Panel III – Discourses on Migration and Citizenship in a Globalized World

"Normative (B)Orders. Migration and Citizenship in a Time of Crisis" - 9th International Annual Conference

Friday, November 25th 2016, 1 pm - 3 pm

Focusing on migration and citizenship from a historical and cultural anthropological perspective, the panel presents the empirical foundations of various discourses. Some of these are completely marginal, revealing refusal to even take notice of the issues under discussion. Others are omnipresent and rife with images of threat. While the case studies analyzed refer to local or national particularities, they are, at the same time, well suited for sharpening the eye for problems that are to some extent universal. When, and under what conditions, do migrants become projections of a negatively charged “Other”? When does the plight of refugees arouse compassion, empathy, and solidarity, and when does it fail to engender such emotions? In addition, the contributions with their focus on non-European case studies show that it may be necessary to critically reassess concepts used very matter-of-factly in academic and political discourses, as they perpetuate  postcolonial asymmetries of power. Hence, even positively charged terms such as “citizenship” may not have a positive connotation in all contexts.

 

Chair: Prof. Dr. Susanne Schröter (Professor for the Anthropology of Colonial and Postcolonial Orders at the Goethe University Frankfurt and Principal Investigator at the Cluster of Excellence “The Formation of Normative Orders”)

CV
Susanne Schröter holds a PhD in social anthropology. She is Professor for the Anthropology of Colonial and Postcolonial Orders at the Goethe University Frankfurt and Adjunct Professor at the Universitas Indonesia in Jakarta. In 2014 she founded the Frankfurt Research Center on Global Islam (FFGI) and operates as the director of the think tank. She is also director of the Institute of Cultural and Social Anthropology, Principal Investigator at the Cluster of Excellence “The Formation of Normative Orders”, director at the Cornelia Goethe Center for Gender Studies, and a member of the board of the German Orient Institute. Her research focuses on political Islam, Islamic extremism, multiple modernities, feminist Islam, transformation of gender orders, multiculturalism, secularism and post-secularism. Her recent publications include Gott näher sein als seiner eigenen Halsschlagader. Fromme Muslime in Deutschland (Frankfurt: Campus 2016); Debating salafism, traditionalism and liberalism. Muslims and the state in Germany. (in: Ennaji, Moha, [ed.], New horizons of Muslim diaspora. Basingstoke, Hampshire: Palgrave MacMillan 2016); Dschihadistische Rechtfertigungsnarrative und mögliche Gegennarrative. [with Christoph Günther, Mariella Ourghi and Nina Wiedl] (in: HSFK-Report 4/2016); The young wild ones of the ummah. Heroic gender constructs in jihadism (in: Friedensgutachten. Berlin: Lit 2015).

 

Lecture 1
Prof. Dr. Leo Lucassen (Research Director of the International Institute of Social History (IISH) in Amsterdam and part time professor of Global Labour and Migration History at the Institute of History of Leiden University)

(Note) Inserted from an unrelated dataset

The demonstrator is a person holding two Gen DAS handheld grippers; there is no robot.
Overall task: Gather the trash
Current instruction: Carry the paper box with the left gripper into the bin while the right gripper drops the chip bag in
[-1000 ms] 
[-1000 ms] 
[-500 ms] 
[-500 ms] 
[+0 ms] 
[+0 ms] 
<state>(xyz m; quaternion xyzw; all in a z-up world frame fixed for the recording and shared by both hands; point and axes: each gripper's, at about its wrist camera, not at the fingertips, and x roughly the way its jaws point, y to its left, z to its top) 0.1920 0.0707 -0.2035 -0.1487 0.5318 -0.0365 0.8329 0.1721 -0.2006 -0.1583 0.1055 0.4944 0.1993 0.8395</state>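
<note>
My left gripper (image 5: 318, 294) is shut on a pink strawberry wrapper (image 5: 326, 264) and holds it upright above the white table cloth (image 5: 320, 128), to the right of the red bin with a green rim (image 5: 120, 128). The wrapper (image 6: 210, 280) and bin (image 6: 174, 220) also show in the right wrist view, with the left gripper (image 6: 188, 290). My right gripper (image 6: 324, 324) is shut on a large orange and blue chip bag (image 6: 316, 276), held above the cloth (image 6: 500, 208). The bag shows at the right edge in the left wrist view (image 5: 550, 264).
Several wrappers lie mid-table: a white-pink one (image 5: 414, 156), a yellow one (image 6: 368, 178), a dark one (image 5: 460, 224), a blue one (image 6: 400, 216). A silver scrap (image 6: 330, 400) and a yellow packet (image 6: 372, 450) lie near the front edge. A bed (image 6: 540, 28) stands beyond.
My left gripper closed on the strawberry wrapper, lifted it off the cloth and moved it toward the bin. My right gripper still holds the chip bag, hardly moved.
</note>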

Migration and the Formation of Normative Orders in Western Europe: from the Rushdie Affair to the ‘Refugee Crisis’

Abstract
In this talk I will analyze and compare two different, but intertwined, turns in the political discourse on migration in Western Europe since the 1950s. First I will focus on the settlement process of guest workers and colonial migrants from the 1950s onwards and secondly I will deal with the refugees who came to Western Europe in large numbers in the 1990s and 2010s. I will argue that the discomfort with immigration and integration with regard to the earlier groups changed  significantly (and suddenly) after the Rushdie affair (1988/89), whereas the ensuing growing islamophobia – reinforced by international Islamist terrorism since 2001 – created a new (and largely negative) normative order with respect to refugees in our current world.

CV
Leo Lucassen (1959) is Research Director of the International Institute of Social History (IISH) in Amsterdam and part time professor of Global Labour and Migration History at the Institute of History of Leiden University. Furthermore since 2016 he is (honorary) adjunct professor at the University of Aalborg in Denmark. He received his PhD (1990) cum Laude at Leiden University. He is a former fellow of the New School for Social Research in New York and the Netherlands Institute for Advanced Study (NIAS) and since 2011 a member of the Academia Europaea. He specializes in migration history, urban history, state formation, eugenics and other socio-political developments in modern states. His publication list (1987-2016) counts over 240 scholarly publications, among which 11 monographs and 16 edited volumes. Recent publications include Globalising Migration History. The Eurasian experience (16th-21st centuries). (Brill, Leiden and Boston 2014). Edited with Jan Lucassen; Gewinner und Verlierer. Fünf Jahrhunderte Immigration. Eine nüchterne Bilanz (Münster and New York, Waxmann 2014), co-authored with Jan Lucassen; Migration and Membership Regimes in Global and  Historical Perspective (Leiden and Boston: Brill Publishers 2013). Edited with Ulbe Bosma and Gijs Kessler; The Encyclopedia of European migration and minorities (Cambridge University Press, New York 2011). Edited with Klaus Bade, Pieter  Emmer and Jochen Oltmer.

 

Lecture 2
Prof. Dr. Mamadou Diawara (Professor for Anthropology at the Goethe University Frankfurt, Germany, Founding Director of Point Sud, Bamako and Principal Investigator at the Cluster of Excellence “The Formation of Normative Orders”)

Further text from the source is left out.